City could temporarily drop public art requirement for new projects

by / Palo Alto Weekly

Uploaded: Wed, Jun 3, 2020, 9:04 am

Citing budget challenges, Palo Alto is preparing to shelve a long-standing policy that requires city projects to include public art components such as sculptures, murals and digital displays.

The "percent-for-art" policy, which the City Council adopted in 2013 and which it expanded in 2014 to cover a greater breadth of projects, requires the city to spend 1% of the budget for a capital project on public art. Initially reserved mostly for new buildings, the policy was revised in 2014 to also cover new parks, landscaping projects, bridges, walls, tunnels and streets.

The council also will consider suspending a 2013 law that requires private developments to abide by the percent-for-art policy.

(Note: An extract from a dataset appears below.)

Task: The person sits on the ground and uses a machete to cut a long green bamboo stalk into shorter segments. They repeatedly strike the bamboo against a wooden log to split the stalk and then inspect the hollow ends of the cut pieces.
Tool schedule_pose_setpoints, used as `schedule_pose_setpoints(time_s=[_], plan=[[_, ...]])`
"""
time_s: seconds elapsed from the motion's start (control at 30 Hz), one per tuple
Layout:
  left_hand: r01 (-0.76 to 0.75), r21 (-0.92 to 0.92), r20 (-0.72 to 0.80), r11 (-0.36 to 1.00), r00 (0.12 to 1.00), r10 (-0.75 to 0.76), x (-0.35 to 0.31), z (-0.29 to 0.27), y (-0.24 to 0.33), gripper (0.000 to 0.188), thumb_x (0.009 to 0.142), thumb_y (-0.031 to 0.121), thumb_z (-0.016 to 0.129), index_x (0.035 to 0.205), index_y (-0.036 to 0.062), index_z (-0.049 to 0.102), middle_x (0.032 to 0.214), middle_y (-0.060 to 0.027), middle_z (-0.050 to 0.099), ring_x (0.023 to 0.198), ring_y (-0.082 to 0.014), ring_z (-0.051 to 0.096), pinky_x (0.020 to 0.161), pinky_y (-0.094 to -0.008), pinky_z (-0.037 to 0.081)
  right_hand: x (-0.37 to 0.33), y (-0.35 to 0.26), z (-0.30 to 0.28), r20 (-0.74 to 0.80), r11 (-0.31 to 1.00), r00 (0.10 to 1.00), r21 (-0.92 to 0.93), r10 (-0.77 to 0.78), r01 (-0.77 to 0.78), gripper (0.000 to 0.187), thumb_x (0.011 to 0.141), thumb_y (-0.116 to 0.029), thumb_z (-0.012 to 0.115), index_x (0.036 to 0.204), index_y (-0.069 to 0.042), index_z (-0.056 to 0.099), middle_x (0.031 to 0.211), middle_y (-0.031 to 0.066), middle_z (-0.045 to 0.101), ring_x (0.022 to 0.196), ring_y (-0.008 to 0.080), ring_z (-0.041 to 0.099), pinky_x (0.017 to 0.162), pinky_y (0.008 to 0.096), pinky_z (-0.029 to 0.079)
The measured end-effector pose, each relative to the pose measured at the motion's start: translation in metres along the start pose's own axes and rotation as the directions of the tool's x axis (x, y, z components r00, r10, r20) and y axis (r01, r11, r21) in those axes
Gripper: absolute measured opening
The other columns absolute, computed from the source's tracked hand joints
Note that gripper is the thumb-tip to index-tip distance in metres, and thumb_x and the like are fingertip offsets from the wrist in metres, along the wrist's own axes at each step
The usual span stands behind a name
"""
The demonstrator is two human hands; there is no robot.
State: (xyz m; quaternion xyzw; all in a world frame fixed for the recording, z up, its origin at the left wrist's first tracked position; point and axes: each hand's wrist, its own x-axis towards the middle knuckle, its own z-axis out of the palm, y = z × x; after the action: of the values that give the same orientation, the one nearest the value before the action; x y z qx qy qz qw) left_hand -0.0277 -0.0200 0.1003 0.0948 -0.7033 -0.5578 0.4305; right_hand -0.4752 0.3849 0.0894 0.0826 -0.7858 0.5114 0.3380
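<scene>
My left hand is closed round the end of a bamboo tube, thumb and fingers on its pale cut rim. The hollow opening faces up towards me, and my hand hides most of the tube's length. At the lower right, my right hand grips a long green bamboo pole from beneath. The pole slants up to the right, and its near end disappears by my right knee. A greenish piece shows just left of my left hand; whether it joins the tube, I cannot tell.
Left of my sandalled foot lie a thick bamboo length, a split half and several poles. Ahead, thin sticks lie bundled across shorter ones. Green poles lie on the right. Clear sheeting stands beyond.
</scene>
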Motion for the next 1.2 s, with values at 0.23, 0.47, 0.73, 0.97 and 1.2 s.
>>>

The council directed staff by a 4-3 vote on May 26 to return with an ordinance that would suspend the art requirement for private developments for two years. Staff will also bring back a policy that would freeze the percent-for-art program for municipal projects for the same duration. Mayor Adrian Fine, Councilwoman Alison Cormack and Councilwoman Liz Kniss all dissented.

The council's decision was spurred by the city's projected budget deficit of about $40 million in fiscal year 2021. To balance the books, the council agreed on May 26 to tentatively approve a budget that cuts more than 70 full-time positions at City Hall and slashes spending on everything from park maintenance and libraries to art programs and city-run shuttles.

Over a series of budget hearings in May, many residents urged the council to spare some of the more popular community services, including art and teen programs, and to look for cost savings in some of the city's major capital projects. Some residents and council members pointed to the roughly $716,000 that the city has earmarked for art installations at the city's public safety building, the most ambitious project on the infrastructure list. Construction on the $115-million police headquarters at 350 Sherman Ave. is set to launch immediately after workers finish building the new parking garage at an adjacent lot at 250 Sherman Ave.

Councilman Greg Tanaka was among those who questioned the need for the new art. In the case of the police building, the art component consists of three installations created by the artist Peter Wegner, each of which reflects on a function of police operations. Among them is "Chance Impression," which consists of thousands of red thumbtacks that form the shape of a giant fingerprint.

"I think right now, during extraordinary times, when we're looking to lay people off, when we are looking to cut a lot of the services that our community values — to me it just seems to be the right move," Tanaka said, referring to the suspension of the public art program. "If you ask the community, 'Would you rather have a $750,000 fingerprint or fund the art center?' I think most community members would probably want to fund the art center.

The question is largely moot, given that the city had already commissioned the artwork and that Wegner had already completed it. Kou lamented the fact that the money was spent well before construction had begun on the public safety building.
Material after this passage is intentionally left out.